§ **The problem**: Every line below that has the string "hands" adds one to the count. Give that count by itself.

§ **Task inputs**:
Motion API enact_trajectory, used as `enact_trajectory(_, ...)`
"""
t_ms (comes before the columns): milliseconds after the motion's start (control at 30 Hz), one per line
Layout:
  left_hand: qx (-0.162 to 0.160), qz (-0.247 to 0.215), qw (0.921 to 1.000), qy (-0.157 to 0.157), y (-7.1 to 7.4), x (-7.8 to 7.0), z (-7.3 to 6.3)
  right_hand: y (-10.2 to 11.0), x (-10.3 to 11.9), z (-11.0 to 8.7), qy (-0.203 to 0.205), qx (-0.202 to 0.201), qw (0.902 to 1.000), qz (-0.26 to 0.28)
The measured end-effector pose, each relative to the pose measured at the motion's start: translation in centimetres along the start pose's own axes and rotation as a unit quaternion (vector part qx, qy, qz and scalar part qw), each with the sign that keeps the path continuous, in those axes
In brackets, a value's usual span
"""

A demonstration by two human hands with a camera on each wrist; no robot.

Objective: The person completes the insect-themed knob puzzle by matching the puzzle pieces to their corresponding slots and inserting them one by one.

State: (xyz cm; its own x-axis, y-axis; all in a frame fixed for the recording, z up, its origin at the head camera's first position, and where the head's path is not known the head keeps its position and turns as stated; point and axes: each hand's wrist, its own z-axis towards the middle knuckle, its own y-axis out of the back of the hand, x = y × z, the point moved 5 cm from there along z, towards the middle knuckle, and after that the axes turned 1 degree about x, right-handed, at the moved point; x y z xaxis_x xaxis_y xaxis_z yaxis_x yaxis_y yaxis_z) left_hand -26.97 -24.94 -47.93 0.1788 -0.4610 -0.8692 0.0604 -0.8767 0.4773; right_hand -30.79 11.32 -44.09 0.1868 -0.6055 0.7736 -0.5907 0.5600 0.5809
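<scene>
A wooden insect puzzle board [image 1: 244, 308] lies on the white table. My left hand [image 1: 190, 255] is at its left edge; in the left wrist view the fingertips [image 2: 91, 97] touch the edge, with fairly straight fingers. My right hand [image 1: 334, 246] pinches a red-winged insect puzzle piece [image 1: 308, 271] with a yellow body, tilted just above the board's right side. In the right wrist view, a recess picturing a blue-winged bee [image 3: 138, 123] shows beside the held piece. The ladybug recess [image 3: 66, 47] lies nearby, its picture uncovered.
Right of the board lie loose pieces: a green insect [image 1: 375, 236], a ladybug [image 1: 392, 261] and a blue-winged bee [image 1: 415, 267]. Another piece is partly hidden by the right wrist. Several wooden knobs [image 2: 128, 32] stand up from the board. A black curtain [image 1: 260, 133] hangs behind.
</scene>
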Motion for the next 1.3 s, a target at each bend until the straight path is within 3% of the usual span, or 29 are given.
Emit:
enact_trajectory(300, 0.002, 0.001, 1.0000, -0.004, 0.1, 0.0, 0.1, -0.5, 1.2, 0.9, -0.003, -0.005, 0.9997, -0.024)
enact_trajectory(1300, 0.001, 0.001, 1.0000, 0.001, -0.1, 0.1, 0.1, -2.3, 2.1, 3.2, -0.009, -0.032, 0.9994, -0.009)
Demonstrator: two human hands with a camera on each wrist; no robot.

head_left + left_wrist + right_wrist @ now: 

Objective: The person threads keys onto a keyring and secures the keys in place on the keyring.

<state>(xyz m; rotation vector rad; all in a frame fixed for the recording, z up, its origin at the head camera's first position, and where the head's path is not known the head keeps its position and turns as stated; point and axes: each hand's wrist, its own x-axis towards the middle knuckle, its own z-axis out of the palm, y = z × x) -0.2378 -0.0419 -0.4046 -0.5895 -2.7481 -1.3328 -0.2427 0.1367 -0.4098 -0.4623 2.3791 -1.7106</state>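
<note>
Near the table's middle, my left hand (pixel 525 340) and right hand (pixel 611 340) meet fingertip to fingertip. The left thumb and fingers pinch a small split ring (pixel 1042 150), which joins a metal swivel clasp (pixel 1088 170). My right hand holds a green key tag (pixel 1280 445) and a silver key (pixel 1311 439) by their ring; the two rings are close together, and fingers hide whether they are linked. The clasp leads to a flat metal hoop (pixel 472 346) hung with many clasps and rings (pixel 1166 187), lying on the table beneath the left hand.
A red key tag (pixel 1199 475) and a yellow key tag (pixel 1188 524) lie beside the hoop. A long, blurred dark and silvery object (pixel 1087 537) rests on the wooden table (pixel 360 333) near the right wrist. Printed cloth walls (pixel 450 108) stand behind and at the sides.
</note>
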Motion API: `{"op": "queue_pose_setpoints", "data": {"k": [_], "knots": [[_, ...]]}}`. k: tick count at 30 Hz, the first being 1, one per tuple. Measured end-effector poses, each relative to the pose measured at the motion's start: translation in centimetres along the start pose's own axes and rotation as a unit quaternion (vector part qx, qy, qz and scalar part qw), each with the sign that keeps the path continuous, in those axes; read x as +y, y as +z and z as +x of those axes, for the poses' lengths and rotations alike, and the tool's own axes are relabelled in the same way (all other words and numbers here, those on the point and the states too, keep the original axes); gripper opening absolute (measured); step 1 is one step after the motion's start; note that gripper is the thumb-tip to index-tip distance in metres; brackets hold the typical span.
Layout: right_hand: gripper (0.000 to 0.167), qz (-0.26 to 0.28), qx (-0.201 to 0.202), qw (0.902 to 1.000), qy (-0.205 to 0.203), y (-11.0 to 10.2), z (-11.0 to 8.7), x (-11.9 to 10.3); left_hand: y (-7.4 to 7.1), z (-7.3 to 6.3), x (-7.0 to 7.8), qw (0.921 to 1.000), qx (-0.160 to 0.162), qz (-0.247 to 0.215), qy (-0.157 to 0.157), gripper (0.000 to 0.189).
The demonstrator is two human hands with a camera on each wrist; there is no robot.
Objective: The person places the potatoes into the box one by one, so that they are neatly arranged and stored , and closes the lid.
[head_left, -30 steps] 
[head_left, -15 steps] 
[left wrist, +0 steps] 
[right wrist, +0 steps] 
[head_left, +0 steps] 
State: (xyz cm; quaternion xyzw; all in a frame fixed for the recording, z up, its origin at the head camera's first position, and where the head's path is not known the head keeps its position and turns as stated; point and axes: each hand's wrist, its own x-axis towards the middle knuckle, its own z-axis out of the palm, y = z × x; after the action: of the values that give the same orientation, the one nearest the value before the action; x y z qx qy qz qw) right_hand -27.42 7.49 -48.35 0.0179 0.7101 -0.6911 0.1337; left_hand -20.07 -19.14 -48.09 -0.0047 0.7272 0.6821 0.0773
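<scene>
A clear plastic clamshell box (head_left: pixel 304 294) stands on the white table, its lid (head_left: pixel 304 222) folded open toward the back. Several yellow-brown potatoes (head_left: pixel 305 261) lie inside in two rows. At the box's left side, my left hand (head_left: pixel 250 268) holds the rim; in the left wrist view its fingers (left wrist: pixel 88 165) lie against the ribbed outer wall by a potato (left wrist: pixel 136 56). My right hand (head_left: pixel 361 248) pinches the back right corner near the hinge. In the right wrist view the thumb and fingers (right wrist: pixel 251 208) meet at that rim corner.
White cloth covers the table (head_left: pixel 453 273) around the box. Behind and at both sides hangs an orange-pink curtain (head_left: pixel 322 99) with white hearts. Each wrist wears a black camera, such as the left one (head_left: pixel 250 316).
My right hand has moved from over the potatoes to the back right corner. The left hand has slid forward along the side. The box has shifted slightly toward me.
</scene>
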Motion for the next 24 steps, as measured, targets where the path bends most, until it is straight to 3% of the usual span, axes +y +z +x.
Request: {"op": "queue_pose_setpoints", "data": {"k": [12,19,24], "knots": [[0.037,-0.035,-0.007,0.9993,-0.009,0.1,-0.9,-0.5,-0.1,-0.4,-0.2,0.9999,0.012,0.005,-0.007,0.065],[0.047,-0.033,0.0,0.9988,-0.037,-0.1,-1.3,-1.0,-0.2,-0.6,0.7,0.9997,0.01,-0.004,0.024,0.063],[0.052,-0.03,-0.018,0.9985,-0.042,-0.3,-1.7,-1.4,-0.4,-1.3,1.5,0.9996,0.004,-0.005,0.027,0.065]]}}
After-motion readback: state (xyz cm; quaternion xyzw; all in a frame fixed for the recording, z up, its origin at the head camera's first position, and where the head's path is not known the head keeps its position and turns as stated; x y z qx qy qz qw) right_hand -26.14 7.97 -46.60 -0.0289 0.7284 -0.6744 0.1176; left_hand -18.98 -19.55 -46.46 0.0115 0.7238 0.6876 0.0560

§ **Reply**: 3